In Gamble v. Oil Co., 100 Kan. 74, 163 Pac. 627, this court gave some weight to such circumstances in connection with the question of whether a truck driver was guilty of wanton negligence. Tins court said:
“Again the relations between the driver and the plaintiff appear to have been good, as the plaintiff testified that the driver had always been kind to him, and we find nothing in the testimony indicating that the driver had other than the kindest of feelings toward the plaintiff and the boys of his acquaintance.
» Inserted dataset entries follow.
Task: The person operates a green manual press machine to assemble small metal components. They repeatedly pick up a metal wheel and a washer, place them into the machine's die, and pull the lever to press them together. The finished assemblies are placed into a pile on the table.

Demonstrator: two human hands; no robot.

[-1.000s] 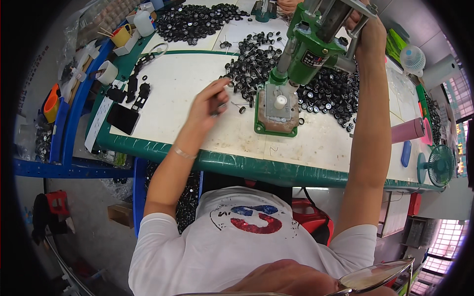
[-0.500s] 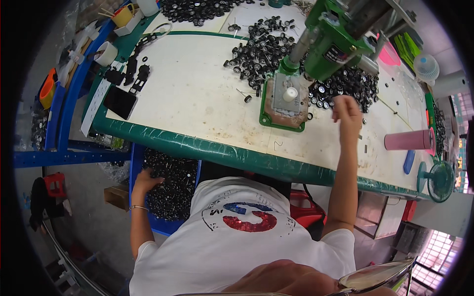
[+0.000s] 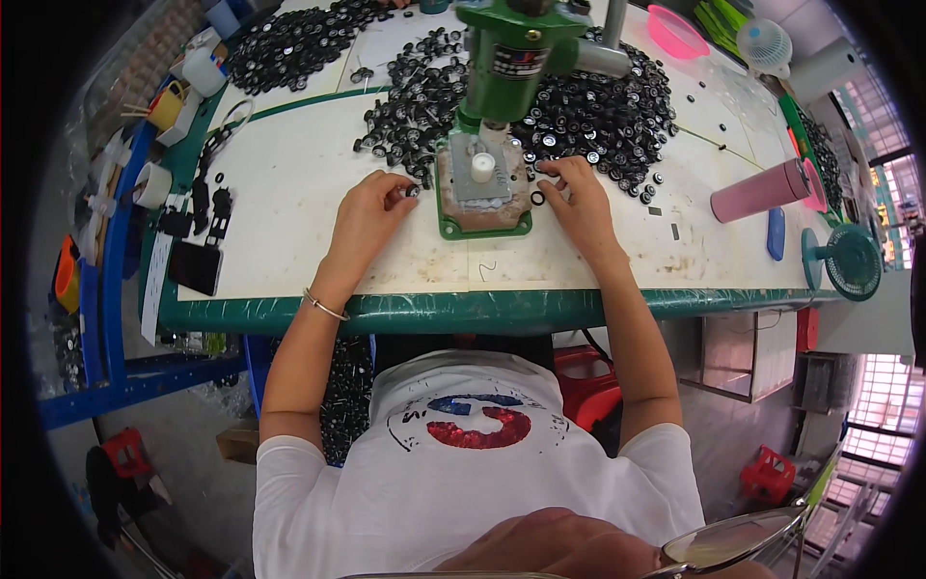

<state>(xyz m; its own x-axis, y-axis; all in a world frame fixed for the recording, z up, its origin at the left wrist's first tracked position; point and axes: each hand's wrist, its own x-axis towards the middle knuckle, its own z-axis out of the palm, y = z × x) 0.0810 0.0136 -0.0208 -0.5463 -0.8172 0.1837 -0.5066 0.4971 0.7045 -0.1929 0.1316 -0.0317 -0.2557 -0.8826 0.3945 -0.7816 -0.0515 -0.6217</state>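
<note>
Wheels (image 3: 608, 125) lie heaped by the green press (image 3: 506, 72), lots looking left to do, and the left hand (image 3: 374, 214) pinches one small wheel (image 3: 413, 191), but the right hand's (image 3: 583, 207) grip I can't tell.

Head camera: worn up high, left side — very wide view
Facing: down at left hand (image 3: 372, 210), right hand (image 3: 583, 207) and table (image 3: 285, 193)
Closest: glasses (image 3: 735, 543), bottom right

Evenly bright, glaring window (image 3: 876, 410), bent edges; black corners
</note>
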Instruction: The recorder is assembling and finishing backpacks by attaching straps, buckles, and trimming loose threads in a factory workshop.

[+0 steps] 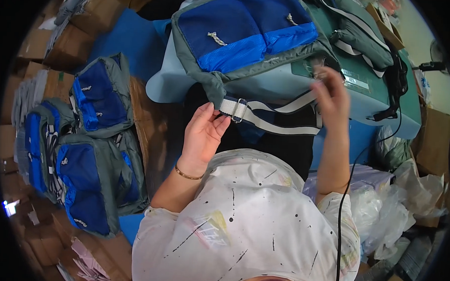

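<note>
A grey and blue bag [238, 34], with two dark mesh pockets and braided cord pulls, lies at the table's near edge. From its near left corner runs a white and navy webbing strap [280, 126] that loops to the right. My left hand [204, 132] is closed on this strap, fingertips just left of its metal slider buckle [237, 110]. My right hand [331, 97] is raised beside the strap's right end and smeared by motion. Something small and clear shows at its fingertips; I cannot make out whether they grip it.
The pale green table [162, 84] carries another grey bag [362, 43] with white straps. Similar bags [87, 180] are stacked at the left beside cardboard boxes [72, 48]. Clear plastic bags [381, 210] lie at the right. A black cable [342, 214] hangs down my right side.
</note>
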`<state>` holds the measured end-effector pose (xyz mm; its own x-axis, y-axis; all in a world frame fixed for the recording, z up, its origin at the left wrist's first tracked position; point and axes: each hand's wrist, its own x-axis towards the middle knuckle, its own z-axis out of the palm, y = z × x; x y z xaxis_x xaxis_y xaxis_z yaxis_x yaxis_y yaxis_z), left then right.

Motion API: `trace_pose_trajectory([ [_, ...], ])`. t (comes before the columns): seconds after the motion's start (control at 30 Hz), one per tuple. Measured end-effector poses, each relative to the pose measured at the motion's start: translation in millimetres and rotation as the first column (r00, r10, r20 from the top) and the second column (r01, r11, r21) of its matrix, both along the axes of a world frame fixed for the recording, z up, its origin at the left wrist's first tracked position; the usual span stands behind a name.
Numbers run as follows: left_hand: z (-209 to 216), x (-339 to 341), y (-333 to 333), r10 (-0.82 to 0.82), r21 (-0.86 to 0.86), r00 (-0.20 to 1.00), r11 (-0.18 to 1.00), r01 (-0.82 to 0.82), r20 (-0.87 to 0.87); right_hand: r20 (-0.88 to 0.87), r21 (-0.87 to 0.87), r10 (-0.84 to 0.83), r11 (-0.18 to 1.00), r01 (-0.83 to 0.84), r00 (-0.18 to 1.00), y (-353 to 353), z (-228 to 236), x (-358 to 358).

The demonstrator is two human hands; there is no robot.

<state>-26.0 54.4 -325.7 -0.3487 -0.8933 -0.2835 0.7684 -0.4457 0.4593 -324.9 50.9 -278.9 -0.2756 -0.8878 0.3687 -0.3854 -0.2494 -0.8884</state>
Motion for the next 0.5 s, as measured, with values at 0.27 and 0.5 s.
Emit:
trace_pose_trajectory([
  [0.27, 4, -8, -9, -0.008, -0.032, 0.997, 0.999, 0.011, 0.077, -0.710, -0.077, 0.178, 0.942, -0.327, 0.681, 16, 9, 90],
  [0.5, 5, -6, -11, -0.008, -0.019, 0.997, 1.000, 0.009, 0.074, -0.844, -0.053, 0.134, 0.943, -0.329, 0.520, 20, 10, 99],
])
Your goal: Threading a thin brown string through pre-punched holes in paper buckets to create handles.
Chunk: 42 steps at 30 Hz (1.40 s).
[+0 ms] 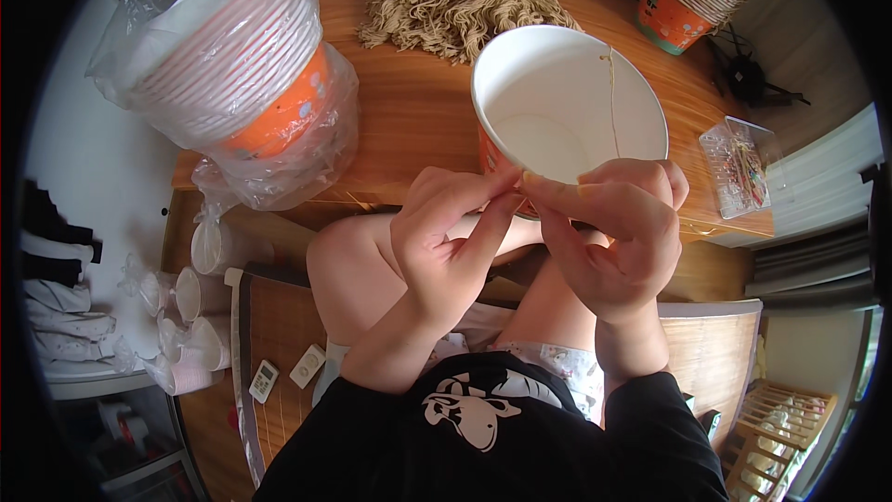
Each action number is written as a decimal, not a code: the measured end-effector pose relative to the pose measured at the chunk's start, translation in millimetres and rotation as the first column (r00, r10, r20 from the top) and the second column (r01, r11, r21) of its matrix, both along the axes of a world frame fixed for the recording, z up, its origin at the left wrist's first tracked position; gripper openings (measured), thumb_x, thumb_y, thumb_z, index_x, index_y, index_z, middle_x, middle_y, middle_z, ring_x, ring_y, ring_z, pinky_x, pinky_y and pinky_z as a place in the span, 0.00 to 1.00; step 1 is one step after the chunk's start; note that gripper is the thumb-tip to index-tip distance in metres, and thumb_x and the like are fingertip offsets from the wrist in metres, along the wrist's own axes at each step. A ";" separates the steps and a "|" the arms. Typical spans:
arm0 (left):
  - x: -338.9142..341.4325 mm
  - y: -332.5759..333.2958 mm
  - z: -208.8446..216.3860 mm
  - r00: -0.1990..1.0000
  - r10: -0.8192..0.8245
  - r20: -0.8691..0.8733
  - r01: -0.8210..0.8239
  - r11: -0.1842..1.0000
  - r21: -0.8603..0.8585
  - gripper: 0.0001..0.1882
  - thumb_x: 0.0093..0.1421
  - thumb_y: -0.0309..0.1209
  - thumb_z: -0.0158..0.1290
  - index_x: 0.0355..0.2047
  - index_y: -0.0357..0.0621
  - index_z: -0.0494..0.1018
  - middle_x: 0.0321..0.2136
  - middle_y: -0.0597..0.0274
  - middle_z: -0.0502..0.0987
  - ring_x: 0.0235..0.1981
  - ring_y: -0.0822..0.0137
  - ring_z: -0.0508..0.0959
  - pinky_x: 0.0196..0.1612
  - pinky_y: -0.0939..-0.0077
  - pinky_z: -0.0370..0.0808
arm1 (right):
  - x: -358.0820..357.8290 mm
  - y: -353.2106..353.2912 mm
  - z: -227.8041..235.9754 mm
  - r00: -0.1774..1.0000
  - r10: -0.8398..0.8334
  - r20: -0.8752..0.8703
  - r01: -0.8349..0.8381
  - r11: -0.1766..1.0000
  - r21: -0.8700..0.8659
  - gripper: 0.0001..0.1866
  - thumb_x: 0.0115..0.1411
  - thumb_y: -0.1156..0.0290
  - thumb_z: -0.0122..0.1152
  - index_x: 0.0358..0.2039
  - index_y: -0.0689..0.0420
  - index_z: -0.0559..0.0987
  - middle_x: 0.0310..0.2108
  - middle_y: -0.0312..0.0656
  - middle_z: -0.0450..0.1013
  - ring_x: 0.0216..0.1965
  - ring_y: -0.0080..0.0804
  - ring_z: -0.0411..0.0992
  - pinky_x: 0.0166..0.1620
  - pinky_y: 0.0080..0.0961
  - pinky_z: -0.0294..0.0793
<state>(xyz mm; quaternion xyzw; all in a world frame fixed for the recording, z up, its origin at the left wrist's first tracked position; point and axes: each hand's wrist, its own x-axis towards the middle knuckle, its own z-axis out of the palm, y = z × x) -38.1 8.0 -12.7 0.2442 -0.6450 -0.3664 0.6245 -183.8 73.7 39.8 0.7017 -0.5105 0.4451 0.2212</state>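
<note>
A large paper bucket [567,98], white inside and orange outside, stands at the table's near edge with its mouth tilted toward me. From its far right rim a thin tan cord [613,112] runs down inside to my right hand [618,232], whose fingers are closed in a pinch. Thumb and forefinger of my left hand [446,242] are pinched too. The fingertips of both hands meet in front of the bucket's near rim. A tiny bit of tan shows between them; my fingers hide most of whatever is pinched there.
Behind the bucket lies a heap of tan cords [465,5] on the wooden table [409,130]. Plastic-wrapped stacked buckets [269,84] stand left, another bucket stack [692,0] at far right. A clear tray [743,167] of small items sits at the right edge. Two remotes [265,381] lie beside me.
</note>
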 end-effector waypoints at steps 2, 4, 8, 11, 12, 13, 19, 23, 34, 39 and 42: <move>1.2 -2.6 -0.4 1.000 0.000 0.027 0.002 0.998 -0.061 0.12 0.47 0.15 0.65 0.33 0.38 0.81 0.29 0.62 0.83 0.29 0.65 0.77 0.34 0.73 0.71 | 1.6 -1.6 1.4 1.000 -0.001 -0.006 0.001 1.000 -0.001 0.25 0.43 0.76 0.78 0.43 0.46 0.80 0.33 0.21 0.77 0.35 0.19 0.73 0.44 0.24 0.59; 1.4 -6.0 -0.9 0.998 0.040 0.049 -0.033 0.990 -0.134 0.12 0.48 0.15 0.65 0.34 0.38 0.80 0.29 0.63 0.83 0.30 0.65 0.77 0.34 0.73 0.71 | 1.9 -2.2 1.7 1.000 -0.002 -0.013 0.002 1.000 -0.002 0.25 0.43 0.77 0.78 0.43 0.46 0.80 0.34 0.21 0.77 0.35 0.19 0.73 0.44 0.24 0.59; 1.7 -8.7 -0.5 0.990 0.085 0.114 -0.053 0.964 -0.261 0.12 0.50 0.13 0.62 0.34 0.38 0.79 0.30 0.61 0.80 0.31 0.64 0.77 0.34 0.73 0.73 | 1.9 -2.4 0.2 1.000 -0.001 -0.009 0.001 1.000 0.006 0.24 0.44 0.76 0.78 0.43 0.47 0.80 0.35 0.19 0.78 0.36 0.20 0.74 0.44 0.25 0.59; -0.4 -4.1 1.2 0.995 0.029 0.093 -0.010 0.981 -0.194 0.11 0.51 0.13 0.61 0.35 0.37 0.78 0.32 0.59 0.79 0.32 0.63 0.77 0.35 0.73 0.74 | 2.5 -7.5 -3.7 1.000 -0.005 0.015 0.006 0.998 -0.064 0.23 0.45 0.74 0.78 0.42 0.46 0.79 0.35 0.18 0.78 0.36 0.22 0.74 0.45 0.27 0.58; -0.5 -3.8 2.0 0.995 0.027 0.093 -0.008 0.981 -0.194 0.11 0.51 0.13 0.61 0.35 0.37 0.78 0.32 0.59 0.79 0.32 0.63 0.77 0.35 0.73 0.74 | 2.1 -9.0 -4.5 0.999 0.009 0.042 -0.003 0.992 -0.122 0.22 0.45 0.72 0.77 0.42 0.46 0.79 0.35 0.19 0.79 0.37 0.23 0.74 0.45 0.27 0.58; 0.3 -4.0 3.1 0.994 0.007 0.106 0.013 0.983 -0.183 0.11 0.52 0.13 0.60 0.35 0.36 0.78 0.32 0.58 0.78 0.32 0.62 0.77 0.35 0.74 0.75 | 1.8 -8.7 -4.6 0.999 0.008 0.043 -0.003 0.993 -0.122 0.22 0.45 0.72 0.77 0.42 0.46 0.79 0.35 0.19 0.79 0.37 0.23 0.74 0.45 0.27 0.58; 0.5 -2.1 3.2 0.991 0.025 0.131 0.001 0.982 -0.191 0.11 0.52 0.13 0.60 0.35 0.37 0.78 0.32 0.59 0.78 0.33 0.63 0.76 0.35 0.74 0.74 | 1.3 -6.0 -1.8 0.999 -0.032 -0.018 0.030 0.995 -0.096 0.22 0.46 0.71 0.77 0.41 0.44 0.77 0.35 0.20 0.81 0.38 0.25 0.73 0.46 0.28 0.56; 0.5 -6.1 0.6 0.984 0.121 0.134 -0.078 0.953 -0.292 0.11 0.49 0.14 0.61 0.33 0.40 0.79 0.31 0.63 0.81 0.32 0.63 0.76 0.36 0.72 0.71 | 0.6 -3.8 2.5 0.994 -0.067 -0.088 0.058 0.993 -0.099 0.23 0.45 0.73 0.77 0.41 0.45 0.75 0.35 0.22 0.82 0.40 0.26 0.72 0.47 0.29 0.57; -3.4 0.5 -5.4 0.999 -0.038 0.038 0.040 0.998 -0.057 0.08 0.53 0.17 0.61 0.34 0.40 0.80 0.31 0.63 0.82 0.32 0.63 0.76 0.38 0.73 0.71 | -3.3 0.2 -2.9 0.995 -0.070 -0.067 0.069 0.997 -0.019 0.18 0.50 0.70 0.70 0.42 0.44 0.77 0.41 0.22 0.81 0.41 0.25 0.71 0.48 0.28 0.56; 2.5 5.5 -10.1 0.956 -0.264 -0.125 0.286 0.932 0.221 0.05 0.60 0.20 0.59 0.37 0.37 0.79 0.34 0.60 0.81 0.34 0.71 0.76 0.39 0.78 0.71 | -3.6 1.0 -3.8 0.990 -0.019 -0.137 0.012 0.999 -0.050 0.14 0.54 0.66 0.66 0.42 0.42 0.80 0.43 0.21 0.81 0.43 0.24 0.71 0.48 0.27 0.56; 2.7 5.5 -7.8 0.940 -0.312 -0.136 0.337 0.906 0.256 0.04 0.63 0.20 0.57 0.39 0.36 0.78 0.34 0.62 0.80 0.34 0.75 0.75 0.39 0.81 0.70 | -4.4 4.3 -7.1 0.992 -0.007 -0.127 -0.002 0.998 -0.070 0.14 0.53 0.66 0.67 0.41 0.42 0.80 0.41 0.22 0.82 0.43 0.24 0.71 0.48 0.27 0.57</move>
We are of opinion that the evidence does not establish willful or wanton negligence on the part of the driver toward the plaintiff.” (p. 82.)
We hold that such a circumstance should be considered along with the other circumstances of the occurrence. Certainly the evidence of such reckless disregard of consequences would have to be strong indeed to show such an attitude of defendant here toward his wife, his two sons and his daughter-in-law.
*468Something similar to what has been said must have been in the mind of the legislature. Prior to the session for 1925 the statutes of the state had fixed a definite speed limit of forty miles an hour. (See R. S. 8-122.) That section provided, in part, as follows:
“No person shall operate a motor vehicle on any highway outside of a city or village at a rate of speed greater than forty (40) miles per hour or greater than is reasonable and proper, having regard for the traffic and use of the road and the conditions of the road, nor at a rate of speed such as to endanger the life or limb of any person.”
In 1925 the legislature amended this law, doing away with the definite speed limit. (See R. S. 1933 Supp. 8-122.) This action of the legislature shows an intention to do away with the question of speed alone in the attempt to solve the problem of negligent driving.
Was the condition of this tire on the left rear wheel such as to constitute gross and wanton negligence in driving the car at sixty-five miles an hour while using such a tire? To answer this question in the affirmative this court would be compelled to say that defendant knew or should have known that there was imminent danger that the tire would go down; and that there was imminent danger of which defendant was aware, or should have been aware, that when the tire did go down the car would swerve and get beyond the control of the driver. We cannot say such a thing.
As the tire is described in the record it cannot be said that it was at all certain it would go down. Here again we must look to the knowledge common to all mankind. It would be a harsh rule indeed that would place the stigma of wantonness on the driver of a car just because he did not foresee that a tire would go down. Indeed, in this case the record seems plain that a nail which could have caused the puncture was in the good tire, not the one that had needed air that morning. The bad tire was off the wheel immediately after the accident, but since the occupants of the car noticed only one tire down immediately before the accident it is a fair presumption that it was the good tire rather than the poor one that caused the wreck, and that the old tire was torn off the wheel when the car swerved, even though some witnesses testified that it was the left rear tire that they felt go down. This is important because it illustrates the unfairness of a rule that would declare that wantonness depended on the condition of the tires on a car. The demurrer of the defendant to the evidence of plaintiff should have been sustained.
*469There are many other errors urged by defendant, but in view of the conclusion that has been reached it will not be necessary to discuss them.
The judgment of the trial court is reversed with directions to enter judgment for the defendant.